■ EXERCISE BRIEF
Copy out the data below. Leave nothing out and alter nothing.

■ DATA BLOCK
= Beginning of Section =

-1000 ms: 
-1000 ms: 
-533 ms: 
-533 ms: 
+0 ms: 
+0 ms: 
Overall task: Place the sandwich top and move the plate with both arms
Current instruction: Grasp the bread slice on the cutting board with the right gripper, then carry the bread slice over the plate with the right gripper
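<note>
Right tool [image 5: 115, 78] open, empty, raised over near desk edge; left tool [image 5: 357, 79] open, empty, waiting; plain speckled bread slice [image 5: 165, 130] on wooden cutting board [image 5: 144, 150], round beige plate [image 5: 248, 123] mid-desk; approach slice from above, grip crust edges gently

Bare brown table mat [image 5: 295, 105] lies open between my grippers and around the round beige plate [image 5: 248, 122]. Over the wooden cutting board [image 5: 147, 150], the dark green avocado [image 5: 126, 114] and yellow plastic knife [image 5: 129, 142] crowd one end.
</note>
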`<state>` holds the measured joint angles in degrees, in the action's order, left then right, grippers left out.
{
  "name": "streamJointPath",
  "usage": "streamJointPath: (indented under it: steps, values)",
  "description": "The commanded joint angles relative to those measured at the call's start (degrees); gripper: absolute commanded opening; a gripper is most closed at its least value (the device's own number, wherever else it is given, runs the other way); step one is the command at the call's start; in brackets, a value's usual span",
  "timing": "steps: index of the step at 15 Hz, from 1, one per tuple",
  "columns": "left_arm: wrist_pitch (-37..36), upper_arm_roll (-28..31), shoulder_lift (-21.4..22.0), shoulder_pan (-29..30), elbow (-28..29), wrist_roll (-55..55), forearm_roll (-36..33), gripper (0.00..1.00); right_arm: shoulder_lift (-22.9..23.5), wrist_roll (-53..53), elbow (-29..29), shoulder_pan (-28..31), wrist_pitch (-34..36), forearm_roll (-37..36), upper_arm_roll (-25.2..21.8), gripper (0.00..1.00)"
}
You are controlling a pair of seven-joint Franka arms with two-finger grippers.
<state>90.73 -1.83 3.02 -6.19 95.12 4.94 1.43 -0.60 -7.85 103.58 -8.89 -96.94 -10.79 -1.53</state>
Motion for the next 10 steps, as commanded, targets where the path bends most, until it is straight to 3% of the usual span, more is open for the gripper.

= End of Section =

■ YOUR RESPONSE
-1000 ms: 
-1000 ms: 
-533 ms: 
-533 ms: 
+0 ms: 
+0 ms: 
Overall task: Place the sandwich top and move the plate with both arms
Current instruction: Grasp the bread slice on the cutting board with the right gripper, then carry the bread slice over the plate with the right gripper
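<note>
Right tool [image 5: 115, 78] open, empty, raised over near desk edge; left tool [image 5: 357, 79] open, empty, waiting; plain speckled bread slice [image 5: 165, 130] on wooden cutting board [image 5: 144, 150], round beige plate [image 5: 248, 123] mid-desk; approach slice from above, grip crust edges gently

Bare brown table mat [image 5: 295, 105] lies open between my grippers and around the round beige plate [image 5: 248, 122]. Over the wooden cutting board [image 5: 147, 150], the dark green avocado [image 5: 126, 114] and yellow plastic knife [image 5: 129, 142] crowd one end.
</note>
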`<state>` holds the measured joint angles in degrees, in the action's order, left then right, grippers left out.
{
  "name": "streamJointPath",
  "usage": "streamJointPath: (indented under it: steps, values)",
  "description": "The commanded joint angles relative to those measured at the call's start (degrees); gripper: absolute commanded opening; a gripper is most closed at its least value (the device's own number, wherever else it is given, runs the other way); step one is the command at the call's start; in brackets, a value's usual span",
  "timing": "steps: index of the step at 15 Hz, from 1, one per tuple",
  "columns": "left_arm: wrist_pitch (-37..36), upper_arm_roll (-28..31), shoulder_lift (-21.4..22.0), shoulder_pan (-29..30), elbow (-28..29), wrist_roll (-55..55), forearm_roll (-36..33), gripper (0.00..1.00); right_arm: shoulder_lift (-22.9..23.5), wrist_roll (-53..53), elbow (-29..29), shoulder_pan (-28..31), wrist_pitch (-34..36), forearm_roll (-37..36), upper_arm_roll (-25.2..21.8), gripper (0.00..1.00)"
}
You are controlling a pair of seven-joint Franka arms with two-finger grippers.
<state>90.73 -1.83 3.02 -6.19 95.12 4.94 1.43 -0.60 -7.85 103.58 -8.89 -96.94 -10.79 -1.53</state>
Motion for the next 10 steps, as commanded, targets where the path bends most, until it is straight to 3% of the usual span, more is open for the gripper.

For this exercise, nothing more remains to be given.